§ ENTRIES SUPPLIED

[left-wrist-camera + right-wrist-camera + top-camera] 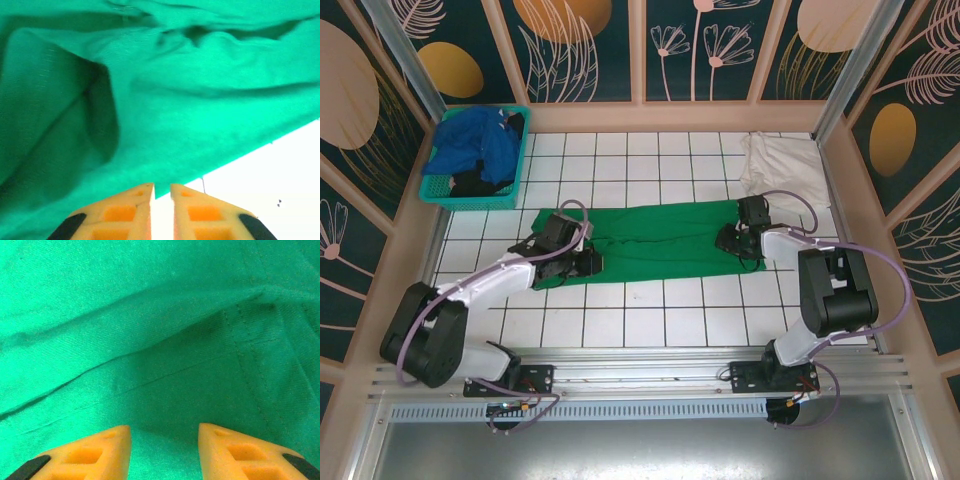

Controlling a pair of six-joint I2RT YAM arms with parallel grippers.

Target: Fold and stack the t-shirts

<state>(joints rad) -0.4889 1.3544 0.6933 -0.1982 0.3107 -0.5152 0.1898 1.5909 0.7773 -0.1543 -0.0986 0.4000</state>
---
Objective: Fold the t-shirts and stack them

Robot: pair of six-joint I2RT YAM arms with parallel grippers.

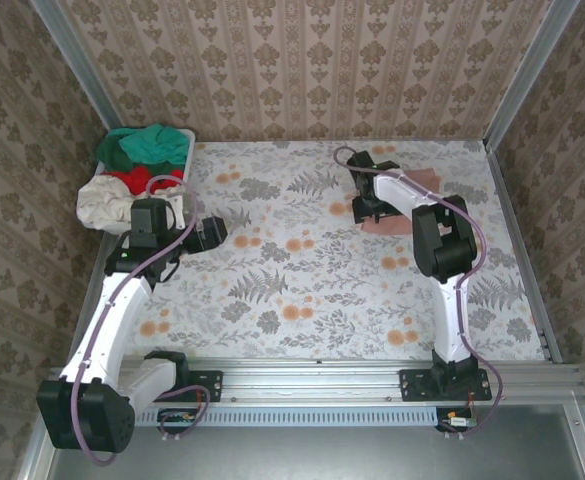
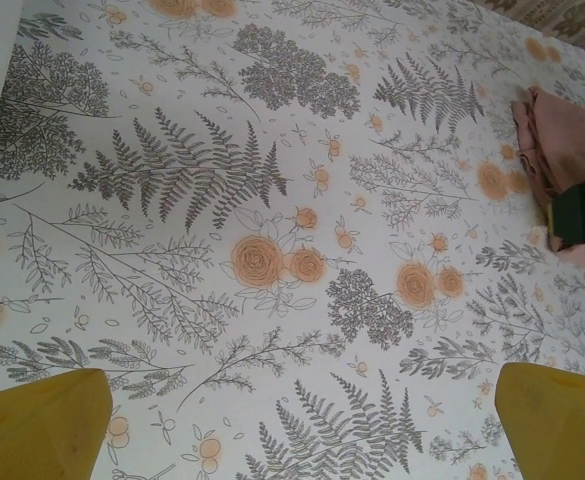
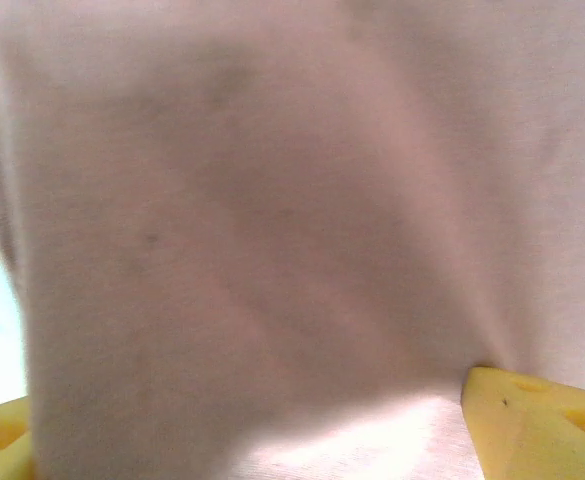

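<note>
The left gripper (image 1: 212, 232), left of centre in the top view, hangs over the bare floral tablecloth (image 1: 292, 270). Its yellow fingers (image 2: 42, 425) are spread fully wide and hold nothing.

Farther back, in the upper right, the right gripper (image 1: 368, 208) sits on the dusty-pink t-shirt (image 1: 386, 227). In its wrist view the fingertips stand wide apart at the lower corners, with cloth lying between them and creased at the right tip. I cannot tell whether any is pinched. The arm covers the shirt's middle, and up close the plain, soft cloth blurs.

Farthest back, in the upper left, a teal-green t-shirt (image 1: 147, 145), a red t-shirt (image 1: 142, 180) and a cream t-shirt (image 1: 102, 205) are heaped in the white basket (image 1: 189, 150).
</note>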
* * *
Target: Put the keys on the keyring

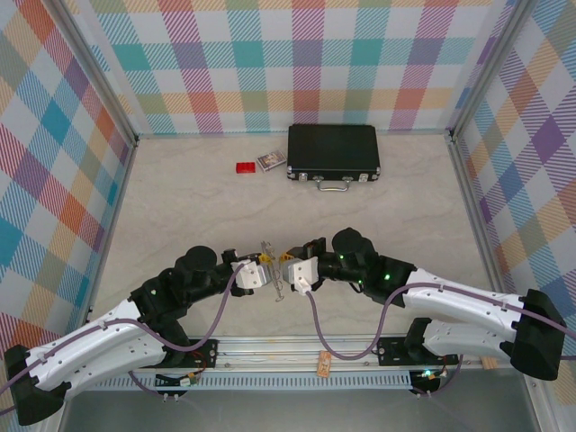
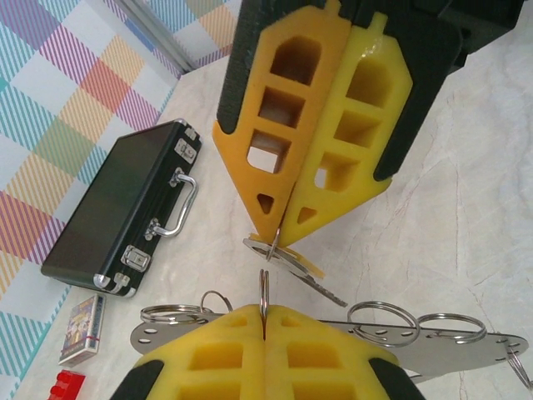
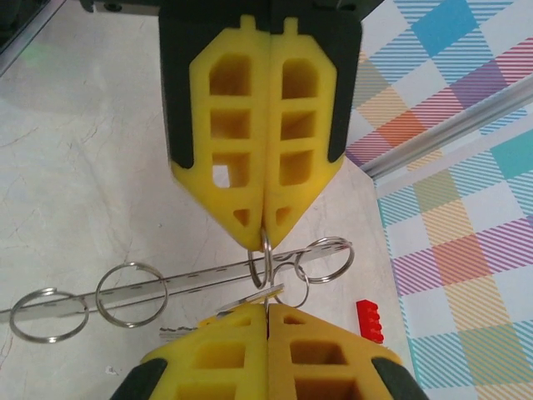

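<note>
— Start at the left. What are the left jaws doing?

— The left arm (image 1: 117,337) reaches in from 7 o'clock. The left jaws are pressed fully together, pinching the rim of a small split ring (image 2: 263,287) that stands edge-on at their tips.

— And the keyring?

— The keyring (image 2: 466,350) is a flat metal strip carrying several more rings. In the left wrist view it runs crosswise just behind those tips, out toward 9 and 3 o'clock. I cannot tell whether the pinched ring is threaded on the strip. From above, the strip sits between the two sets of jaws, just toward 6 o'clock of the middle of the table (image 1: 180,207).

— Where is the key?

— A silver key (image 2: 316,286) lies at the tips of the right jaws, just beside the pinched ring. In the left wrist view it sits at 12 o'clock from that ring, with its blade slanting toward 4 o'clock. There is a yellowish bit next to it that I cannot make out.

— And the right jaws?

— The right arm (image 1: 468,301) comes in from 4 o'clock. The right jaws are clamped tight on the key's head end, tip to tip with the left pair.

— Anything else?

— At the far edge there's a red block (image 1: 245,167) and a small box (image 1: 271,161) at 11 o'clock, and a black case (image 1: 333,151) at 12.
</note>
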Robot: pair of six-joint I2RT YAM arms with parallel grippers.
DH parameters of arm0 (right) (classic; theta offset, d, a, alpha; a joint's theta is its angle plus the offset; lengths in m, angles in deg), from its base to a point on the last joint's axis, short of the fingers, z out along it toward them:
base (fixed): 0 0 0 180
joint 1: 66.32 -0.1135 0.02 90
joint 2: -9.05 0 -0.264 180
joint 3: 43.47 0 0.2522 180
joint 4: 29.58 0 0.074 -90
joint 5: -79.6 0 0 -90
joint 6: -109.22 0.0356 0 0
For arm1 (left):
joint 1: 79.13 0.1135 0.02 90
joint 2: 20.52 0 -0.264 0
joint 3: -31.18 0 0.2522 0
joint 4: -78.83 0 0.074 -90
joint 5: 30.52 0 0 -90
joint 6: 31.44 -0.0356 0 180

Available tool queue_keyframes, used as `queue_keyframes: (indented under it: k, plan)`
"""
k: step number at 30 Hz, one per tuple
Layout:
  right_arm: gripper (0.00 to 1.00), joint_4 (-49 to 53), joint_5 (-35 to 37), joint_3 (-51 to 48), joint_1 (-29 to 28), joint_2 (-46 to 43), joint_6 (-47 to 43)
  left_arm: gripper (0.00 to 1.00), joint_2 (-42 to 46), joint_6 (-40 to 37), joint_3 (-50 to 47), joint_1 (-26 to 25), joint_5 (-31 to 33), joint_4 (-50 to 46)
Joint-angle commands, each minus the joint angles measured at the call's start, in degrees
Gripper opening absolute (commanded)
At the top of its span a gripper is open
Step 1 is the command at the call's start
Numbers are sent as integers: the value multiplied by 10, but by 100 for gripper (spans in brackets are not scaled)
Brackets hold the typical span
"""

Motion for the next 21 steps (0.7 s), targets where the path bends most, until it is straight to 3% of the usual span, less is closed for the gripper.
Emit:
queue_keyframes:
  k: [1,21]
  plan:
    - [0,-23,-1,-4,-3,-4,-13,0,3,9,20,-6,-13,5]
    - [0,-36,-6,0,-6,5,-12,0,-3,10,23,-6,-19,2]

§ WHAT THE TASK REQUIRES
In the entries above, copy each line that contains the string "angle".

§ EXERCISE ANSWER
DH parameters of arm0 (right) (classic; theta offset, d, a, alpha; a joint's theta is its angle plus the offset; lengths in m, angles in deg), from its base to a point on the last joint's axis, short of the fingers, z out along it toward them:
Joint-angle commands, each minus the joint angles measured at the call's start, in degrees

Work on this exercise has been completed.